Гузьменков кивал. «Ну да, ну да… А все-таки немец – опасный друг». – «А разве вы не опасен, как Дракула?!» – с хохотом вопрошала Каштанка. Ей позволительно было так-то шутить и как интимной подруге, и как сибирячке. Они оба были из Сибири. Оттого и в лице Каштанки угадывалась тундра, то есть черты тундровых аборигенов. «Ну я же не пью кровь, – теребя чуть рыжеватые усики, отвечал как-то в нос, с особенной гнусавинкой Котовский и добавлял: – младенцев».
Котовский этот, как рассказывали Илье уцелевшие сотрудники Смоленского областного музея, играл ключевую роль в известной чистке в начале тридцатых годов, когда все лучшие кадры были выметены железной беспощадной метлой. Ну а кого не вымели – так сильно подрали, изранили. На то и метла чистильщика. Так что Котовского Боря Желницкий, актер драмтеатра, с которым дружил Илья, после одной-другой заздравной чаши называл только так: «Кот, брат Ежа». Намекая на исчезнувшего год назад наркома… Это было, конечно, хмельным преувеличением. Но Борьку Желну, как его звали, – а он и впрямь чем-то напоминал черного дятла – такой же стремительный, с большим горбатым клювом-носом, чернявый, – Борьку Желну уже было не остановить, и он напевал из Джамбула:
В сверкании молний ты стал нам знаком,
Ежов, зоркоглазый и умный нарком.
Великого Ленина мудрое слово
Растило для битвы героя Ежова[7].
И они смеялись, обыгрывая эту рифму: нарком – знаком, – правильно-то было: знáком и тогда нáрком. Илья говорил, что Котовский – настоящий, а не фальшивый Гузьменков, – почтил своим присутствием Смоленск: когда его, известного налетчика, главаря вооруженной шайки, переправляли по этапу, то привезли и в Смоленскую тюрьму.

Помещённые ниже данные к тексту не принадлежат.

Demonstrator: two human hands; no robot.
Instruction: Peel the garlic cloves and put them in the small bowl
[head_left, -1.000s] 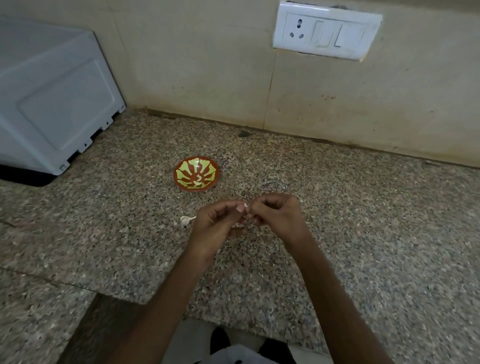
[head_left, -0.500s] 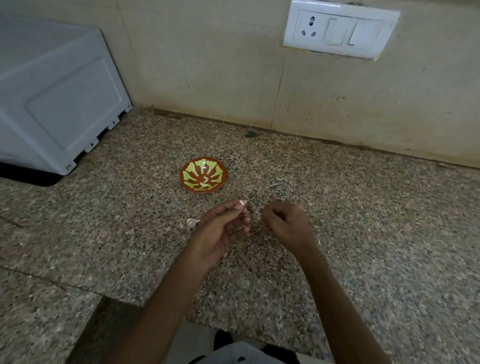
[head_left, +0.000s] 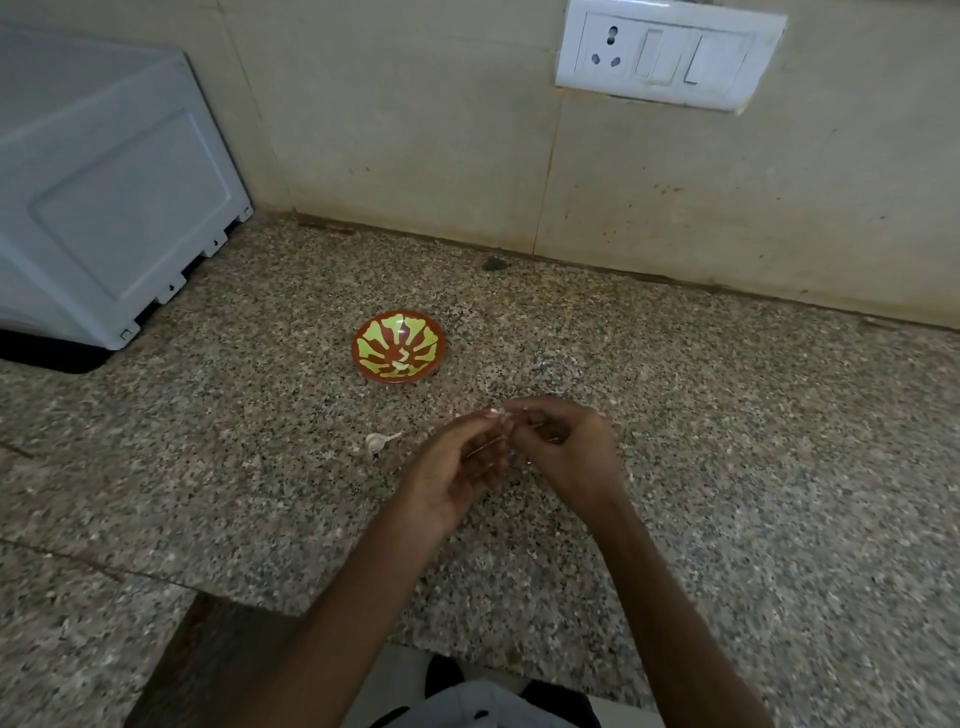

Во всем Смоленске только этому Борьке Илья и доверял. Борька был то ли еврей, то ли цыган. Но для еврея он, был, пожалуй, слишком резок, а для цыгана – несребролюбив. Родителей своих он потерял в три или четыре года, оба умерли от тифа в Брянске, оттуда его забрала смоленская бабушка, мать его отца. Бабушка рассказала, что в жилах матери Борьки текла кровь не еврейская и не цыганская, а греческая: дед матери был грек.
И Борька Желна полюбил Смоленск с его плохими мостовыми, разрушающейся крепостью, собором на холме и домонгольскими церквями. После смерти бабушки его взяла и усыновила актерская семья Разумовских, с которыми та была дружна. Так и определилась стезя Борьки. Его отчим, Герман Яковлевич, в свое время приятельствовал с Александром Беляевым, успешным частным поверенным, то бишь юристом, актером-любителем и журналистом, писавшим для «Смоленского Вестника» репортажи о театральных постановках и концертах. Беляев и актером подрабатывал в Народном доме, рисовал декорации и даже ставил спектакли. Да и решил бросить к черту юриспруденцию и стать писателем и актером. Но – он ведь, как и Сенька Дерюжные Крылья, горел небесной страстью и в детстве сигал с крыш с зонтиком, да побился, повредил спину. Вот и начался у него туберкулез позвоночника. Отказали ноги. Вместо театральных подмостков – постель, лежал загипсованный. Герман Яковлевич с супругой Жанной навещали его, чтобы хоть как-то скрасить эту неволю, длившуюся около нескольких лет. Наконец врачи рекомендовали сменить смоленский климат на более благоприятный, и в девятнадцатом году он с матерью – молодая супруга оставила его – уехал в Ялту. А сейчас он жил в Ленинграде.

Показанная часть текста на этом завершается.